Disappointments, rewrites, and failures.
This might sound like a really sad blog post but stick with me.
Disappointments
I tried my hand at writing a pirate fantasy short story for ANWA (American Night Writers Association). Winners get to be in the anthology, it’s free for members to enter, and proceeds from the book pay for registration for writers that can’t afford to attend conference later this year in September. Why not try? What did I have to lose?
I’d never written about pirates before and as much as I dream constantly about writing fantasy, I’ve been too scared to try. But I decided to just do it and face my fears. I had great feedback from friends, family, and critique partners.
And I failed. My story was not accepted. The disappointment was much worse than I would have imagined.
Was it wasted time?

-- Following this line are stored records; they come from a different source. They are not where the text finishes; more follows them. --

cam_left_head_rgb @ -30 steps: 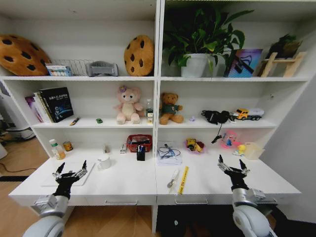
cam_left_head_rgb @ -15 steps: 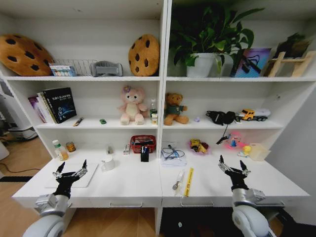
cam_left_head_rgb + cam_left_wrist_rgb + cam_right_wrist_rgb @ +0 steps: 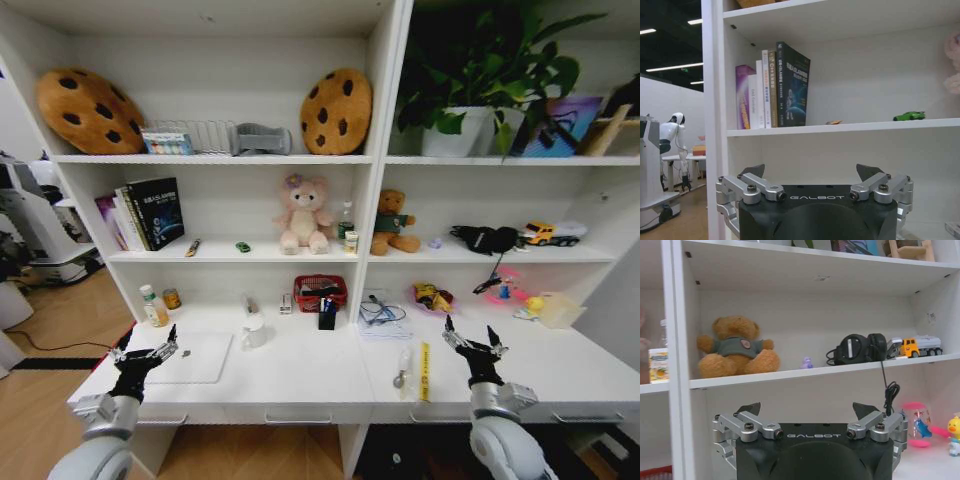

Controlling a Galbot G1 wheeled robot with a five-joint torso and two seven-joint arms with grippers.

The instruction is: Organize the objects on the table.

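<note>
Both grippers, left [image 3: 141,351] and right [image 3: 470,347], hover spread wide and empty over the table [image 3: 300,380]; your mug [image 3: 254,330] is rigid, breakable: pinch its rim

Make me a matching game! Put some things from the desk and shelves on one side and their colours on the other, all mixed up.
Things:
1. mug
2. toy car
3. basket
4. toy truck

Colours:
A. red
B. yellow
C. white
D. green

Pairs: 1-C, 2-D, 3-A, 4-B
</note>
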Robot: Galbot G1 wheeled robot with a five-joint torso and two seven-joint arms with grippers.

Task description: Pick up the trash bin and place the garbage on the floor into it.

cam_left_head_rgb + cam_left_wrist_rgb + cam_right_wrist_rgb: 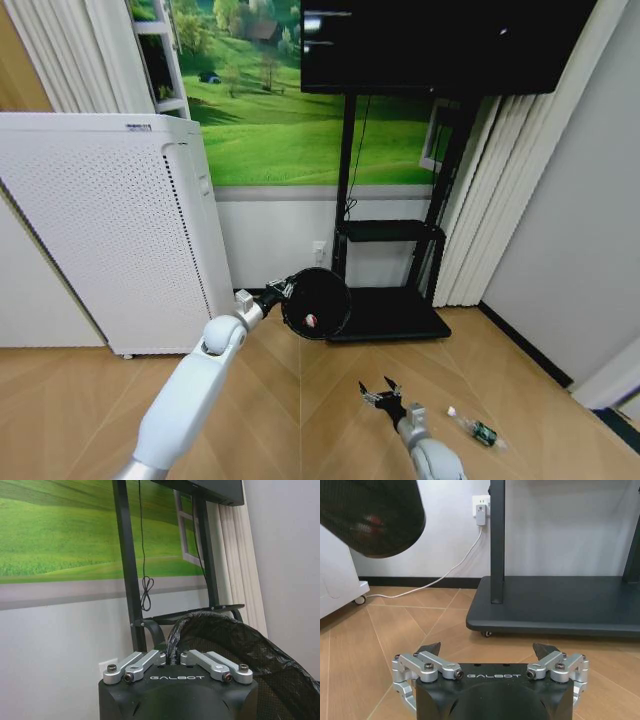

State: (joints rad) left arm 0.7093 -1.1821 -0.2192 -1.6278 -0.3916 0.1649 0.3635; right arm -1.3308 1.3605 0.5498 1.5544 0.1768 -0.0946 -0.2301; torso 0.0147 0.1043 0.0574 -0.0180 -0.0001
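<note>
My left gripper (277,291) holds the black mesh trash bin (316,302) by its rim, lifted off the floor and tipped so its mouth faces me. A small red-and-white piece of garbage (311,321) lies inside. In the left wrist view the left gripper (174,655) is shut on the liner-covered rim of the bin (240,642). My right gripper (380,391) hovers low over the wood floor, open and holding nothing. A small clear bottle with a green label (478,431) lies on the floor to its right. The right wrist view has the open gripper (486,651) and the bin (370,515) hanging above.
A tall white perforated appliance (110,230) stands at the left against the wall. A black TV stand (388,312) on casters sits behind the bin, with a screen (440,40) above. A white cable (451,572) runs from a wall socket. Curtains (490,200) hang at the right.
</note>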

Or honing my writing skills?
Rewrites are the worst!
Book two may not be ready by august when I have to turn in several chapters for a consult. That’s extremely frustrating. I wanted to be a head of the game so that if she requested a full manuscript (like last time!) I would be ready. But I had a major plot hole burning through my almost finished novel. I had to brainstorm some fixes with my amazing writing friends. I wrote chapter one recently and it’s flowing so much better. And now I start over. It feels like I’m back at square one, rewriting the whole story.
Was it wasted time? Or honing my writing skills?
More failures.
I am a mom of five kids. I have church callings and family obligations. My husband started a side business that he loves and I fully support, but that just puts more things on my shoulders. The busyness would be fine if my writing was ahead of schedule. Which it’s not. So I may have an unorganized house because I’m trying to catch up on my writing every chance I get, my social media might look like a hot mess, and my kids might tell you that family dinners are lacking. But that’s okay.
I haven’t actually failed my family, my church, or other obligations.
When I feel overwhelmed I count what matters most. My kids, my husband, and the connections I make with others. People matter. So I’m going to try and be present. And if I don’t get my writing done, that’s okay. It will get done eventually. And it will be great. But today, I’m not going to cry. I’m going to hug my children and be grateful I tried to write something new, different, and outside my comfort zone even though it might feel like it set me back. Because outside of my comfort zone is where I grow the best.
And it will all work out when the time is right.
No forcing it. No quitting. Keep putting yourself out there to try new things and experience new disappointments. You are meant for something bigger and better and it’s usually found when things are hard. Disappointments don’t count as failures because you are trying. Don’t give up but sometimes take a moment to recharge. Then start again.
Good luck with your reading and writing.